Rawabdeh’s capitulation marked the end to a strained 15-month tenure in which his authority was frequently challenged. Earlier in his term, the former Premier faced charges that he knew of bribes solicited by his son, Issam. Mahmoud Kharabsheh, head of the House Legal Affairs Committee, alleged that Issam had demanded a $21 million bribe from two Gulf nationals who sought to invest $100 million to construct a tourist village near Queen Alia Airport.
Back in April, more than 50 parliamentarians sent a letter to King Abdullah II accusing Rawabdeh of nepotism, corruption, and failing to deliver on his promises of economic and political reform. While Abdullah publicly backed Rawabdeh at that time, the former Premier’s latest opposition to the Aqaba Special Economic Zone (SEZ) precipitated his demise. Rawabdeh felt that the SEZ, a project headed until recently by the new Prime Minister, would convert Aqaba, the Kingdom’s sole outlet to the sea, into a smuggling hub and eliminate its Jordanian identity. Such an attitude was in essence a slap in the face of King Abdullah, who aggressively seeks to attract foreign capital to his resource-poor country.
The SEZ project, which is due to open in January 2001, aims to establish an economic zone similar to Singapore or Dubai’s Jebel Ali. Customs will be abolished and taxes lowered to 5 percent on income and 7 percent on services and retail sales (compared to a 13 percent sales tax in the rest of the country). While the SEZ aims to allure foreign investment to the Aqaba area, several local lawmakers fear it might also deter projects from other regions of the Kingdom that lack similar concessions. Abul Ragheb, however, has insisted that investment to Aqaba will not come at the expense of other districts. He believes that 50 percent of projects will be in the tourism sector, while 30 percent will be related to auxiliary services, such as shipping.

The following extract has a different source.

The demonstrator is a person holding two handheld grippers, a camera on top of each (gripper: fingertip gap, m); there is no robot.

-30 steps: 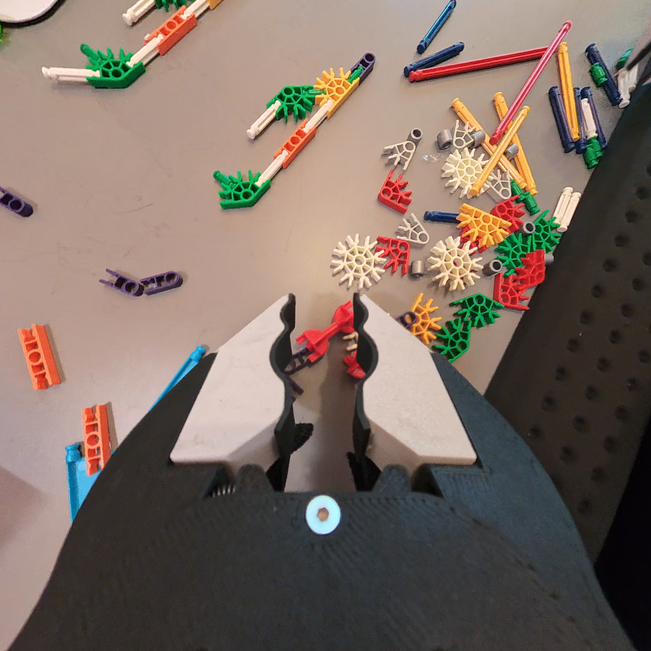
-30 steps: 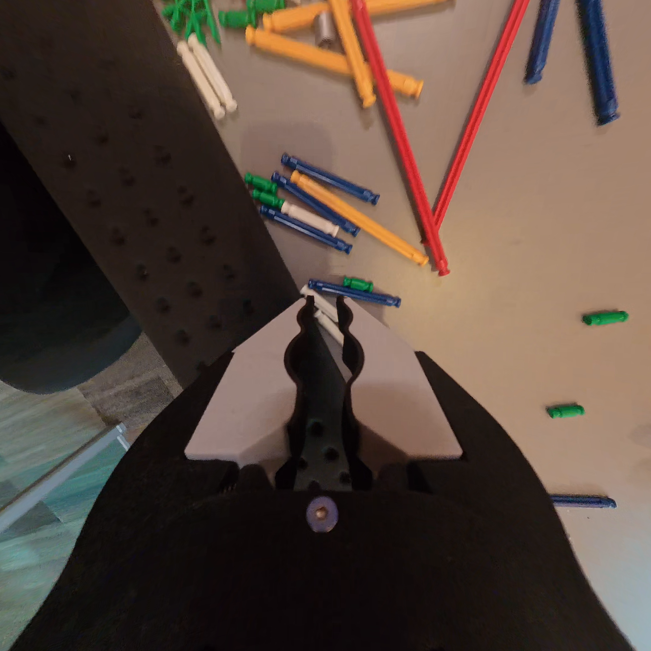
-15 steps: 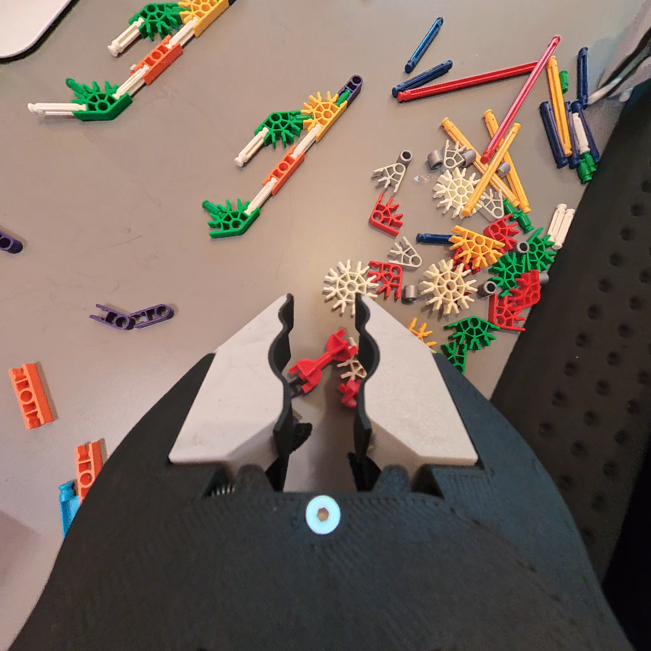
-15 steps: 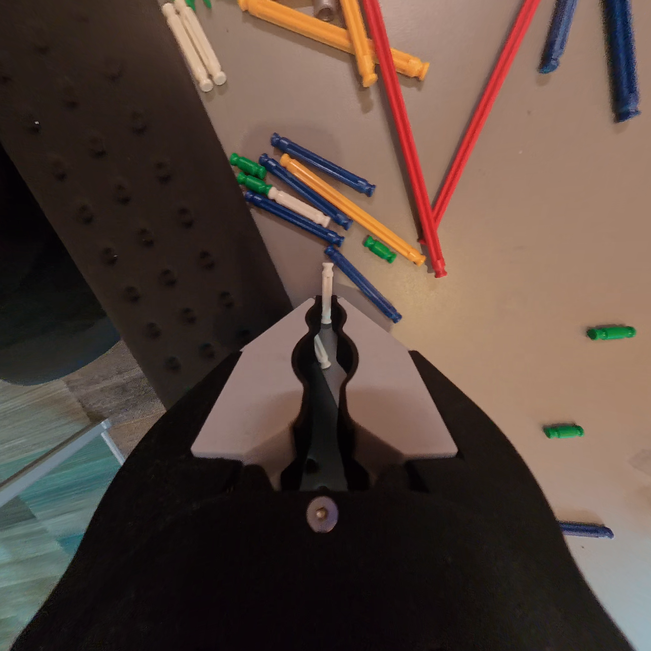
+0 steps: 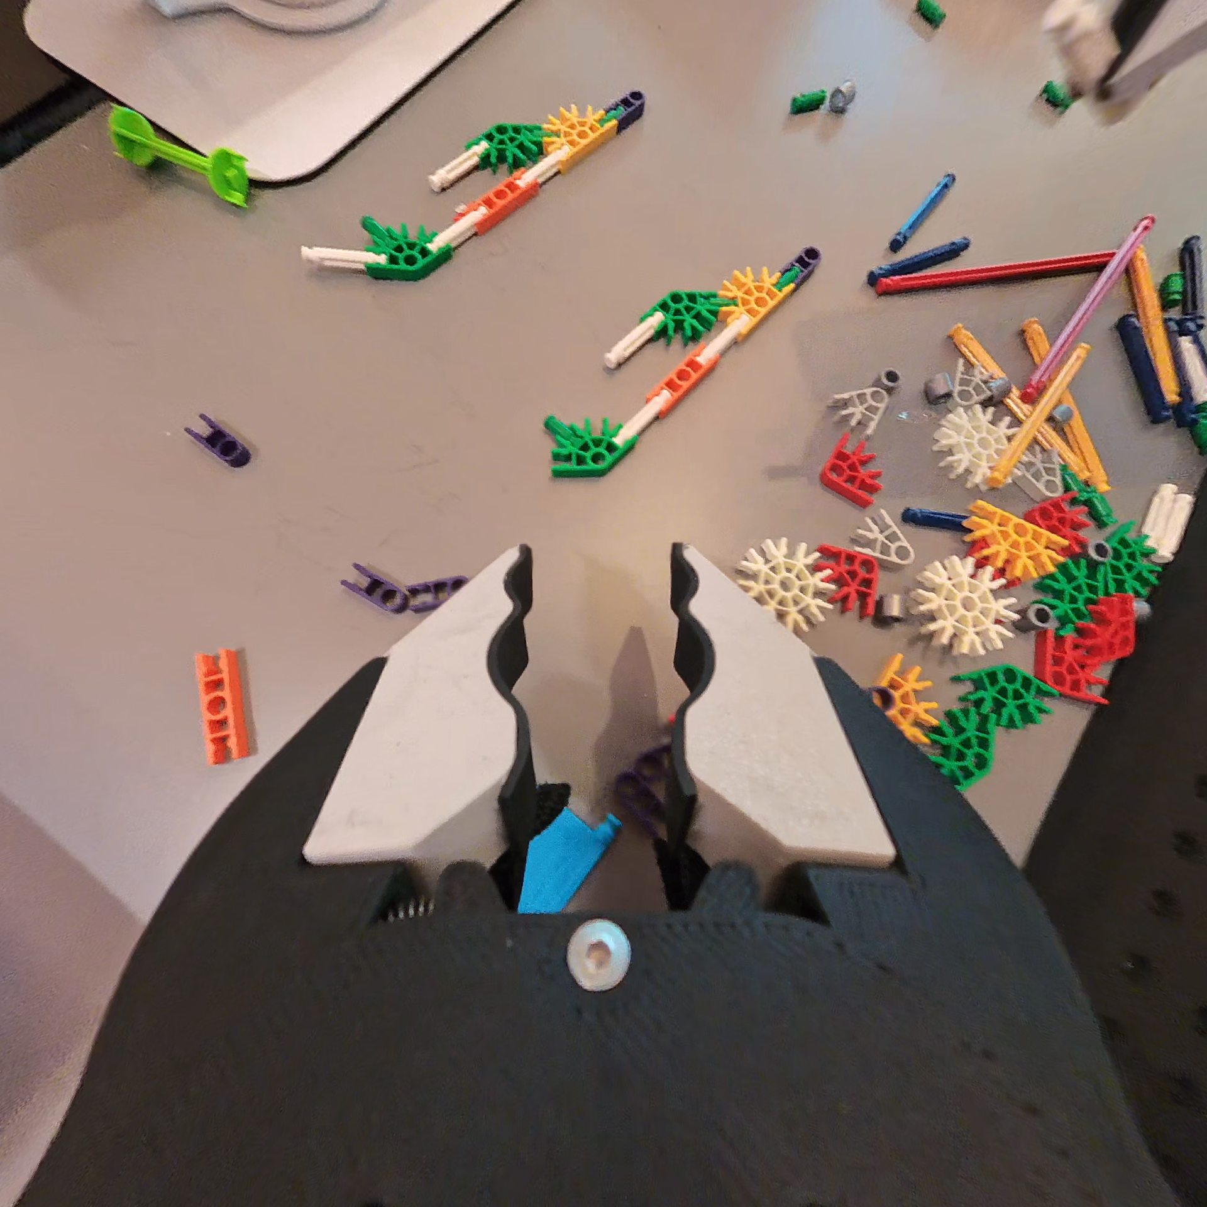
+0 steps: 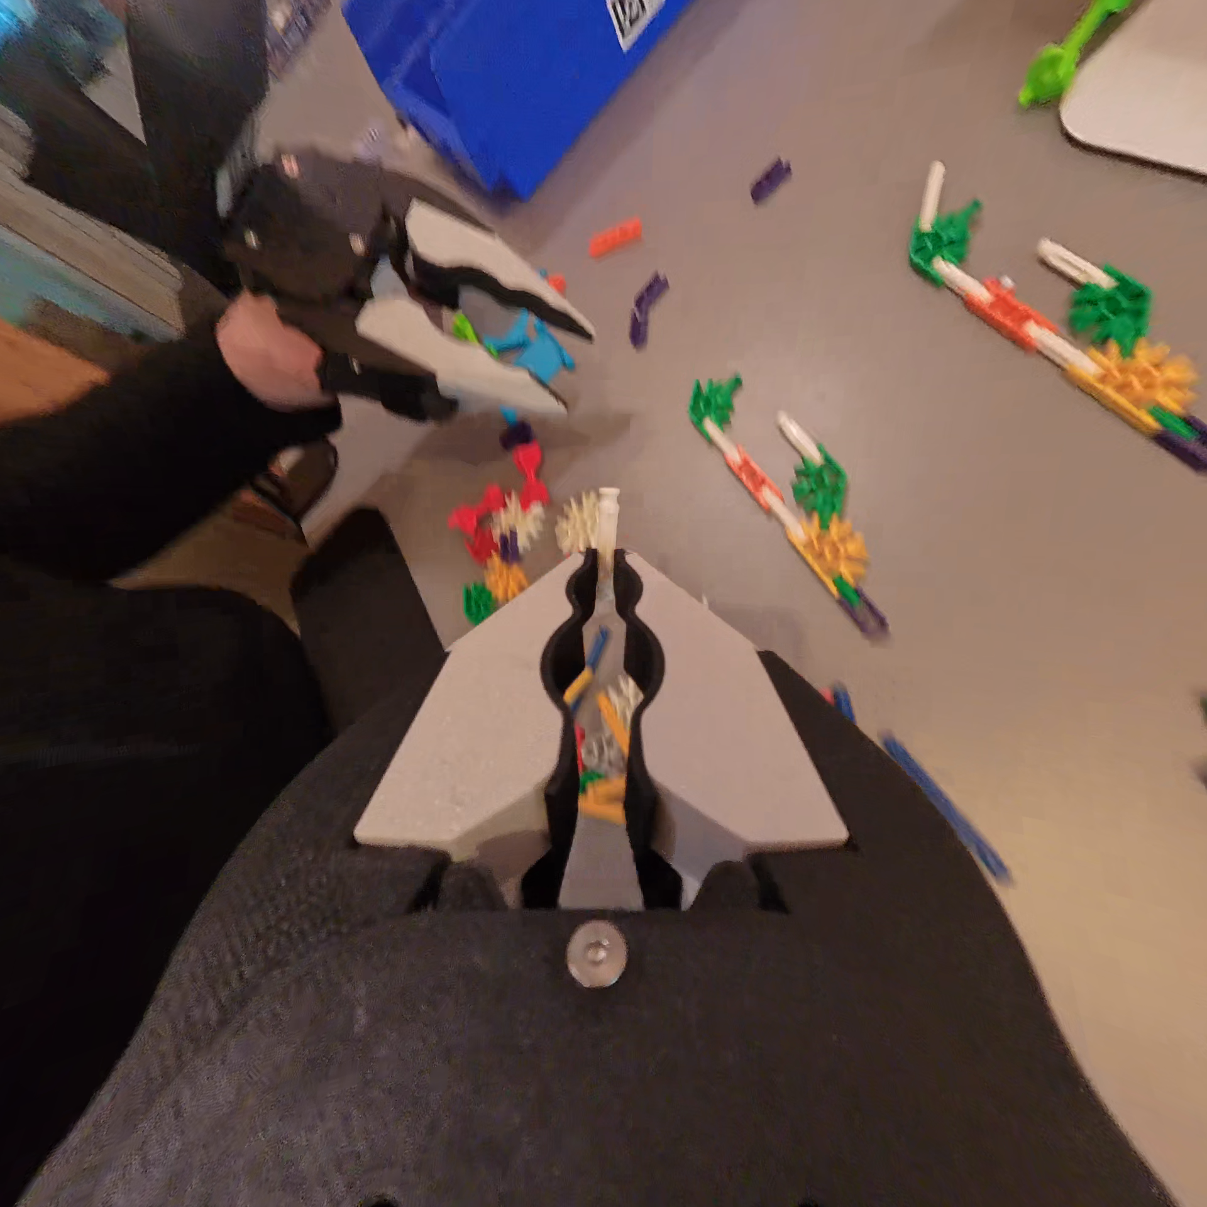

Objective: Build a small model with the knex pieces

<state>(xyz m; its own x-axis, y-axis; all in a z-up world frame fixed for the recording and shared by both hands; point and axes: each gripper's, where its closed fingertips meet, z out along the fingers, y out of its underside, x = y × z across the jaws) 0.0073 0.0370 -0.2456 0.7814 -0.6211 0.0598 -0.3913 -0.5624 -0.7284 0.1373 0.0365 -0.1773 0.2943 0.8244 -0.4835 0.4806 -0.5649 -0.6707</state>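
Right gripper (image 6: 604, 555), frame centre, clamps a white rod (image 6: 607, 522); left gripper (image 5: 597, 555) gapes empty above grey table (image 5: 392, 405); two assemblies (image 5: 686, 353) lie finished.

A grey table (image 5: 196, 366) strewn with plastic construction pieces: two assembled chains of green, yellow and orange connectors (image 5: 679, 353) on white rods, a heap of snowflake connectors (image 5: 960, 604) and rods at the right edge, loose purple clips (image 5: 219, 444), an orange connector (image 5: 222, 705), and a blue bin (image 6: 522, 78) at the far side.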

This scheme also aims to create thousands of desperately needed employment opportunities. Official statistics put the Kingdom’s unemployment rate at 15 percent, but independent analysts appraise that roughly 27 percent of Jordan’s labour force is without work. Other indicators also point to the Kingdom’s weak financial position. Jordan’s trade deficit in the first two months of this year climbed to JD213 million ($300 million) compared to JD151 million (almost $213 million) in the corresponding period of 1999. Due to high international oil prices, the budget deficit is certain to rise above 7 percent of the state’s GDP. Real GDP growth, which has lingered below 2 percent for several successive years, is projected to reach between 2-2.5 percent this year.
Last year, the Kingdom's economy expanded by merely 1.89 percent, while its population grew by 3 percent. Fortunately, Jordan continues to be a beneficiary of tangible foreign aid. Early this year, the United Arab Emirates affirmed its commitment to Jordan by providing the Kingdom with a $200-million grant. These funds will be used to encourage investment projects to alleviate Jordan's excessive unemployment. The UAE’s declaration followed a $123-million aid package signed with the European Union. Over $40 million of this assistance will help export-oriented industries adjust to the challenges of globalization.

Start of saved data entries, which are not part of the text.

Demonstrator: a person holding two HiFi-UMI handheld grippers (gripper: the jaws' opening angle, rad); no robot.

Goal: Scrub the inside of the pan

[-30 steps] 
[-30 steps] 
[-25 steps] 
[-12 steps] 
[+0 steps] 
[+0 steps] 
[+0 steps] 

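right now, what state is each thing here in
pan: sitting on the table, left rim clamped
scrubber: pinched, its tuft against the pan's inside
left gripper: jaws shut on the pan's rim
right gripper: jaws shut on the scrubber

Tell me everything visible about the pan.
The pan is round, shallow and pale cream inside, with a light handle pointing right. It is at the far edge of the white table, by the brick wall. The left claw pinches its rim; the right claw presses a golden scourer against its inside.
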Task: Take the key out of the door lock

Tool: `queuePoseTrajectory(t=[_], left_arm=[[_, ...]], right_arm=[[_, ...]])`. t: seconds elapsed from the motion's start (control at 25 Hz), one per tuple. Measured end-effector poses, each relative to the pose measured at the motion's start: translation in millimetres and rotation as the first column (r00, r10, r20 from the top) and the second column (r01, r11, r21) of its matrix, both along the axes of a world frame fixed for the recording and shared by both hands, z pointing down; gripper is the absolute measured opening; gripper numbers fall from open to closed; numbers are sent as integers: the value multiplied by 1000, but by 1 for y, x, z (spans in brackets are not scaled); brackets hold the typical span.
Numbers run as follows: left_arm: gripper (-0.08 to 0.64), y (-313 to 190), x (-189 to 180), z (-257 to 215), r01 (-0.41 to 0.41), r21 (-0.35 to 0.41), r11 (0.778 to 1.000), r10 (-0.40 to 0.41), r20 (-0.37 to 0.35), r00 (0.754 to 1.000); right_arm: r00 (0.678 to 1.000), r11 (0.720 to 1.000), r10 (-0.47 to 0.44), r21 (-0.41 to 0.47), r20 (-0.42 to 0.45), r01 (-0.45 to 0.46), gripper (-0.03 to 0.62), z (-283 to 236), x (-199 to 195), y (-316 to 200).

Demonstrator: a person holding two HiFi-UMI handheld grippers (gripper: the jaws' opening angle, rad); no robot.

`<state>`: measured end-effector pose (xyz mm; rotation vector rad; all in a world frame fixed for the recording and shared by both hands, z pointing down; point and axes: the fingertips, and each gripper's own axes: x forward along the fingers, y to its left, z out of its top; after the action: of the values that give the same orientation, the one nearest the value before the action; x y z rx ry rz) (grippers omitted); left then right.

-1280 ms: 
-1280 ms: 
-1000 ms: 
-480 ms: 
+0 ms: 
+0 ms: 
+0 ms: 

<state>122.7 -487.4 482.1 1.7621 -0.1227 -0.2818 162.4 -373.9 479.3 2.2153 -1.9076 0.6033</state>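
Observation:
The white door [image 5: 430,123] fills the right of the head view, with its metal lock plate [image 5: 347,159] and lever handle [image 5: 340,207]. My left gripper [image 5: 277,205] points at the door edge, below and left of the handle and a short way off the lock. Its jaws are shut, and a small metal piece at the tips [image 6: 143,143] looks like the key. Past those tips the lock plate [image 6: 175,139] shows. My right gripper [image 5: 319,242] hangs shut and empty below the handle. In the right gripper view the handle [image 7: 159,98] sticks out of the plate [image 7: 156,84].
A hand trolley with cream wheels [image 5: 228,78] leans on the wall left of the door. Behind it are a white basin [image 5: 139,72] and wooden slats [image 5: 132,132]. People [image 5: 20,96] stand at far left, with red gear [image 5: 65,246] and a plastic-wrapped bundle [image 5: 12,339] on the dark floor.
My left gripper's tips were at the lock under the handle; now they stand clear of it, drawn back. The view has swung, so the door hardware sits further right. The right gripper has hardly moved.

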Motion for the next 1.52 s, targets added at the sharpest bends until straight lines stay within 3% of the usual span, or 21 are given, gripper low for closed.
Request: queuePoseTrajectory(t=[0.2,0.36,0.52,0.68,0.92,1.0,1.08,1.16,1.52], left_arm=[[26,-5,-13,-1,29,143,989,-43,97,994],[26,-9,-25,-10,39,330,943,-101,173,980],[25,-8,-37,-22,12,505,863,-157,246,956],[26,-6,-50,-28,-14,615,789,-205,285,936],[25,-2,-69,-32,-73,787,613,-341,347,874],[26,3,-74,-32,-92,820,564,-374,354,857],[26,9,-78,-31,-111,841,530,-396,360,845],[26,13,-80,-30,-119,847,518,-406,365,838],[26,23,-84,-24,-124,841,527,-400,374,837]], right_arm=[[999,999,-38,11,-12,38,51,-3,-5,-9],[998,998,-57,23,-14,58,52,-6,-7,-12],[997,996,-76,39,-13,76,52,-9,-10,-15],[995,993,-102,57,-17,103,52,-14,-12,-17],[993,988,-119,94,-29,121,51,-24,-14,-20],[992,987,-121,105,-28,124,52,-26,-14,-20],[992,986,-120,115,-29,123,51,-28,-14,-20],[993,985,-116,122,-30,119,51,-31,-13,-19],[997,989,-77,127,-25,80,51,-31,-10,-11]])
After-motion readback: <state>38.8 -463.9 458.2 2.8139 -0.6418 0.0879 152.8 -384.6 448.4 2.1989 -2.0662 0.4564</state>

After more than six years of negotiations, Jordan officially joined the World Trade Organization earlier this year. Jordan’s accession marked a step forward in its overall economic liberalization program. The Kingdom agreed to implement all pledges on opening markets for goods and services without the phase-in-period sought by most developing country applicants.
In the medium-term future, Jordan's prospects of escaping from its enduring recession will depend largely on its ability to meet global challenges. This endeavor has become even more acute in light of Jordan's accession to the World Trade Organization, which became official on April 12. The country is now aggressively promoting its exports in international markets.
Still, Jordan’s incoming Prime Minister faces an uphill battle in reviving the Kingdom’s economy. While he should enjoy the business community’s general support in privatizing unprofitable state-owned enterprises, powerful groups with vested interests will continue to do their utmost to block such plans. Nevertheless, the country’s leadership, composed of King Abdullah, Prime Minister Abul Ragheb and a new cabinet, shares a similar set of values and goals that strive to integrate Jordan into the global economy and establish the Kingdom as a regional IT hub.